This post is participating in Adam Machanic’s new invention and exciting blog party tradition in SQL Server community known as T-SQL Tuesday. Here is my story for T-SQL Tuesday #002: A Puzzling Situation without any further delay.
I encountered my share of puzzling situations in my career but this story really stands out as it put me on the verge of loosing my job few years ago. It was emotional and at the end of the day it was really exciting and fulfilling as I got to fix the situation and get my name cleared from a messy situation.
Few years ago, I used to work for a finance company and was tasked with a major project that was crucial for smooth running of the legacy system until a brand new and a robust system was launched. Top tier management was very keen on getting the daily/weekly updates on this project as well as making sure it was deployed smoothly. Due to the nature of the change, a lot of data had to be manipulated and the same deployment has to be repeated for few cycles.

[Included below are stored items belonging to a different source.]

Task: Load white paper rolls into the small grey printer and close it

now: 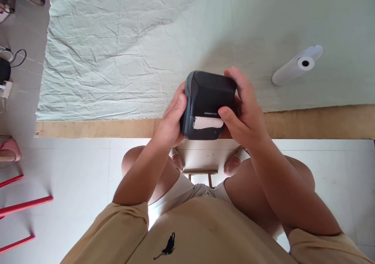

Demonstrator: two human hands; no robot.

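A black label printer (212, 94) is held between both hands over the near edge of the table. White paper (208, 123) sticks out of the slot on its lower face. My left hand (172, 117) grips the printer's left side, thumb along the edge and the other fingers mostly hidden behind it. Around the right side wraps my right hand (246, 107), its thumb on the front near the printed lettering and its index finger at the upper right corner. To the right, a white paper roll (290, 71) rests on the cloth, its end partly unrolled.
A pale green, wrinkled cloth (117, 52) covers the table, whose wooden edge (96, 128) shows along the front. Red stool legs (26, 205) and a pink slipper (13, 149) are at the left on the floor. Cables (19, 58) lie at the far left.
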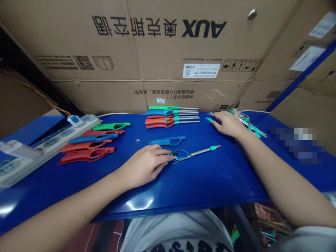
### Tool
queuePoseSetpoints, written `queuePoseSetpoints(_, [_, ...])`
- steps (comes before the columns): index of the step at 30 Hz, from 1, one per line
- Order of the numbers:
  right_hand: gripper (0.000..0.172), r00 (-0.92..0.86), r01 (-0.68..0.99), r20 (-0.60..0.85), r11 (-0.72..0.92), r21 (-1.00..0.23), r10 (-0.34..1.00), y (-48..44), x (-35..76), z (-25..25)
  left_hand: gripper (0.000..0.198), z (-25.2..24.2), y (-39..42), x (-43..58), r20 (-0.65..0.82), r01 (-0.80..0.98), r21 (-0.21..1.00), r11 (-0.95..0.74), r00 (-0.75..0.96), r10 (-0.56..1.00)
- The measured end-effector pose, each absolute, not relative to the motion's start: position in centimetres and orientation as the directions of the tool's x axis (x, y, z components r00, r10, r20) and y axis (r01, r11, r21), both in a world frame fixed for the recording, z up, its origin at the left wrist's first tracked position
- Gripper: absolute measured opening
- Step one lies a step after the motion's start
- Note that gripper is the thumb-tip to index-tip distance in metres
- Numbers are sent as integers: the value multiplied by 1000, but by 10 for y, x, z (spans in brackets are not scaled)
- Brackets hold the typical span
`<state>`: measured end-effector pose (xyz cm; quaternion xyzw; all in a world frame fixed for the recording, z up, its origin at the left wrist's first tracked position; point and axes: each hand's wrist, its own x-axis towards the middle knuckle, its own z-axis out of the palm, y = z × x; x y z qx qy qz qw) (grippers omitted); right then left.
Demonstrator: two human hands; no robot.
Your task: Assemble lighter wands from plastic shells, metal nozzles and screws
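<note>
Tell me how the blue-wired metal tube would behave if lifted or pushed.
The metal tube looks straight, so it should stay stiff. Its blue wires lie in a loose loop, so they'd probably flop. Being round, the tube might roll if pushed.

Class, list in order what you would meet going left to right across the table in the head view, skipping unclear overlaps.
White plug, green handle, tiny metal pieces, central blue handle, wired metal tube, right hand.

A glossy blue table [210,185], viewed from my remote post, carries a white power strip [55,140] and colored handle shells [89,154] at left, long-necked lighters [157,122] behind, metal-tubed parts [246,121] at right.
</note>
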<state>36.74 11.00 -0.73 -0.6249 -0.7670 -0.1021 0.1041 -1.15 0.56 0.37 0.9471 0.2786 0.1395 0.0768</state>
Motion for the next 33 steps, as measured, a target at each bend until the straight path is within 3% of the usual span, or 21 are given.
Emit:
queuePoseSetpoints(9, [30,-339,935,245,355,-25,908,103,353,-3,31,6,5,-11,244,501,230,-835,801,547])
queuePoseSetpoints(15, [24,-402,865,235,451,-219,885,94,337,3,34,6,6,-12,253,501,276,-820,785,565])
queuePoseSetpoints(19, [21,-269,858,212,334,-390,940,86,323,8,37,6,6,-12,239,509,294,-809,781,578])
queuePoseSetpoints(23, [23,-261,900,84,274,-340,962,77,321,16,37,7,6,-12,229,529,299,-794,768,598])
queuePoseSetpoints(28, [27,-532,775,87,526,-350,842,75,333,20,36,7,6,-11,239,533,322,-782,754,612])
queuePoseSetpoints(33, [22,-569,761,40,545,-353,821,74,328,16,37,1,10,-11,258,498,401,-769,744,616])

At that time we had one-way Transactional replication from SQL 2K (SP3) to SQL 2K (SP3) and during deployments, replication should be teared down and rebuilt as a company policy if it involves table(s) in replication. Lots of data in the tables had to be modified during this deployment and it seemed a wise choice to follow the company policy to tear down replication. And I have supported plenty of deployments in this company and teared down and rebuilt replication few times during the deployments. It was a piece of cake for me.
At some point, a decision was made to upgrade to SP4 and changes were rolled to all prod servers but replication wasn’t rebuilt after the upgrade. Couple of weeks later, my project (I was a database developer and a contractor) was due for deployment and I am at the data center supporting the deployment( usually deployments are done at midnight). Replication was brought down, project deployment was successful and while rebuilding, replication failed after 2 hours. The SCM person, re-started it without reading the complete error message at 3 am and it failed again after 2 hours and we are almost nearing the SLA. Replication complained about Unique key violation in one of the articles on which my deployment modified the data heavily. I knew I had to call my manager at 5 am and lot of calls were made to escalate the issue to all levels/groups.

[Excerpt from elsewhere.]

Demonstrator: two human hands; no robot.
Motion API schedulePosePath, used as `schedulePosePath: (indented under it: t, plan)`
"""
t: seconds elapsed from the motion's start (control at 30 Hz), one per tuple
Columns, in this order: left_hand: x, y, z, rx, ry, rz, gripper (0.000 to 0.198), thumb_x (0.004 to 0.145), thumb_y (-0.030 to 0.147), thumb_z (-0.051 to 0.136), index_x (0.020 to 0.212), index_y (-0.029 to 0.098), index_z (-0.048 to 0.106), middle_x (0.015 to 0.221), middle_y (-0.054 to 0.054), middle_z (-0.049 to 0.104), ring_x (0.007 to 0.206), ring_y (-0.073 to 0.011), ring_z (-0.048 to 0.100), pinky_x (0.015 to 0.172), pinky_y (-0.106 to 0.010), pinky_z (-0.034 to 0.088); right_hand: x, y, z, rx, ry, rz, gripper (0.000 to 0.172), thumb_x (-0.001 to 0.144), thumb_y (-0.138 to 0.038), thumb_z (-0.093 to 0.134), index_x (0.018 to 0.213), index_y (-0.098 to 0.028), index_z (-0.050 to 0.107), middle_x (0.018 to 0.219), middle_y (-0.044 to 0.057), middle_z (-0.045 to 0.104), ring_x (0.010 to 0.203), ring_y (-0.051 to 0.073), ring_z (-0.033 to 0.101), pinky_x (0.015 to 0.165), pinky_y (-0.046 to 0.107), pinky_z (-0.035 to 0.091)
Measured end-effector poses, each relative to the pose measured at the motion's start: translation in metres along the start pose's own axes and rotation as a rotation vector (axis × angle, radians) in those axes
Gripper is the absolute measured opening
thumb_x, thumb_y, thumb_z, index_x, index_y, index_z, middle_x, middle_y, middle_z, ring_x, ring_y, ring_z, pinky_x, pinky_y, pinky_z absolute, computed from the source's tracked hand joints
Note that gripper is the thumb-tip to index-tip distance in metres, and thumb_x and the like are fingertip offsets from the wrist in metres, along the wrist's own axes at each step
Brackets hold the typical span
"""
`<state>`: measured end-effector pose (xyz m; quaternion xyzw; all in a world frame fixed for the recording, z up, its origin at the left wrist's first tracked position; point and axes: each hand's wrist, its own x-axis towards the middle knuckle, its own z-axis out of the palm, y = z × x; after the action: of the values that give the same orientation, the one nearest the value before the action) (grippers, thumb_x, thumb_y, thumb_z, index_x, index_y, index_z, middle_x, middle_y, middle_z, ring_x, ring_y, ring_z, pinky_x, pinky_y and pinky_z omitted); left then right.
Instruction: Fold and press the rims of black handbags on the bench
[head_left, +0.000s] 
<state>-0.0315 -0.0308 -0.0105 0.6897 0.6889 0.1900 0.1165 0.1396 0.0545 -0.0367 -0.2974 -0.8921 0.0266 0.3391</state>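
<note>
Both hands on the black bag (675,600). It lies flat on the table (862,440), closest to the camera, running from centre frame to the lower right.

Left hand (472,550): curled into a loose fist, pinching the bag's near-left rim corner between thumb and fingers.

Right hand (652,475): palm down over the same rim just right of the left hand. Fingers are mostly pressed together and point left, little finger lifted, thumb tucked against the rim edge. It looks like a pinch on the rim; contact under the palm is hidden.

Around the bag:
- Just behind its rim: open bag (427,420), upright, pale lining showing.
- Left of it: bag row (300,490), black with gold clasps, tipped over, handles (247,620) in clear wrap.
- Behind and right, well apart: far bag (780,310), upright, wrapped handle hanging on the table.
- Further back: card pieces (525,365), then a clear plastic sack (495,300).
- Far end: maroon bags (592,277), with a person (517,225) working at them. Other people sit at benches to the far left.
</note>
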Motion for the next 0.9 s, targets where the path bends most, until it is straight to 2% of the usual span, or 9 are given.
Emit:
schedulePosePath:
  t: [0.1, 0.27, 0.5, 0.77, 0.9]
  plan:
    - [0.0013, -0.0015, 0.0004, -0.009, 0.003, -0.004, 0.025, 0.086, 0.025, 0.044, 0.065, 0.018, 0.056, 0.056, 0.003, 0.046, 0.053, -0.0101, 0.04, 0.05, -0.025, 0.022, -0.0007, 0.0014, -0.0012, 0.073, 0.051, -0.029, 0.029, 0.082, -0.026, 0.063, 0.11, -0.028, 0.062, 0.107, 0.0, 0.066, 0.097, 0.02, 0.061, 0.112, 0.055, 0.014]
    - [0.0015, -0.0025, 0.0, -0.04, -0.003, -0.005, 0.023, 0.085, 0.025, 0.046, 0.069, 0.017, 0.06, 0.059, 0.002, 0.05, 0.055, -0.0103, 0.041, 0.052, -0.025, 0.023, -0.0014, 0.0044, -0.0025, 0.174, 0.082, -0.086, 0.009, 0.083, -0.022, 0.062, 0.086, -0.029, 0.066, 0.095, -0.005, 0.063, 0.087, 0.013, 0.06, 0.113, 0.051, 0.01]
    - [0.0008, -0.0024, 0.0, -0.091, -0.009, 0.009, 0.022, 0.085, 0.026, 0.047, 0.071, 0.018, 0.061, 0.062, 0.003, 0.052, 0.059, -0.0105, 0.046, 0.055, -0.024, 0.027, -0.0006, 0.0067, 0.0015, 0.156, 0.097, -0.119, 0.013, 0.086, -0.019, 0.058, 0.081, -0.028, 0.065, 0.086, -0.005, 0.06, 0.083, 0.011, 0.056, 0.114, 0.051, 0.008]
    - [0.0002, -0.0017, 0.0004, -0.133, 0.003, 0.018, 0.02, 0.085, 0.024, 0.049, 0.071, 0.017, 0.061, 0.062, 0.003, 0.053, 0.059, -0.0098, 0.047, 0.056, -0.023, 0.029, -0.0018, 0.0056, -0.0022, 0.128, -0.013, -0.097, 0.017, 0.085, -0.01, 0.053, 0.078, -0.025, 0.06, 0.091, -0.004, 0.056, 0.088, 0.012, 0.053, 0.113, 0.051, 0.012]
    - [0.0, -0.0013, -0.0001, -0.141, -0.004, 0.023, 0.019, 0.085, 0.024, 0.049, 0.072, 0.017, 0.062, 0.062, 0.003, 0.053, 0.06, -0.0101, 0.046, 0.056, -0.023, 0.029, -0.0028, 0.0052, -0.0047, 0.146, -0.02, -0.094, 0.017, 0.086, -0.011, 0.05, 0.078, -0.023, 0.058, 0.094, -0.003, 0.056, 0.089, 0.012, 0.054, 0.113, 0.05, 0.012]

Production Support DBA group took over the issue at 6 am and I was kept in dark from the troubleshooting steps and my manager who shall remain anonymous for this post, asked me 3 times in 2 hours to check if I my scripts are responsible for the screw-up. I knew my head was on the line and can sense the background discussions and felt that I will be made a scape-goat for this situation. 4 Production support DBA’s and 2 managers were asigned to fix the issue & a ticket was raised with MSFT for a speedy resolution and bring back the server online quickly. Even after 3 pm the issue was NOT resolved until I figured out what really happened.
I was confident that this issue was NOT related to my deployment but something else was happening. In one article (table), we had a unique index on a column but the data quality wasn’t good. Before the deployment there are no rows in the table that violate the index key and after the deployment there is nothing to indicate that the deployment had introduced data that violates the unique key. But we had ” and null value and the remaining millions of records were legitimate values although some legacy data was questionable. After the SP4 upgrade, SQL Server was trying to transform ” and null values to null on the subscriber side and it failed because of the unique key/index violation.
The bad data was removed after getting high level permissions from business group and I got to keep my job for another year and solve many business problems for that company. I wish I could have caught this during the deployment and saved the embarrasment for my manager.
Lesson learned: Test, Test & Test each and every program and component you have before moving with a upgrade.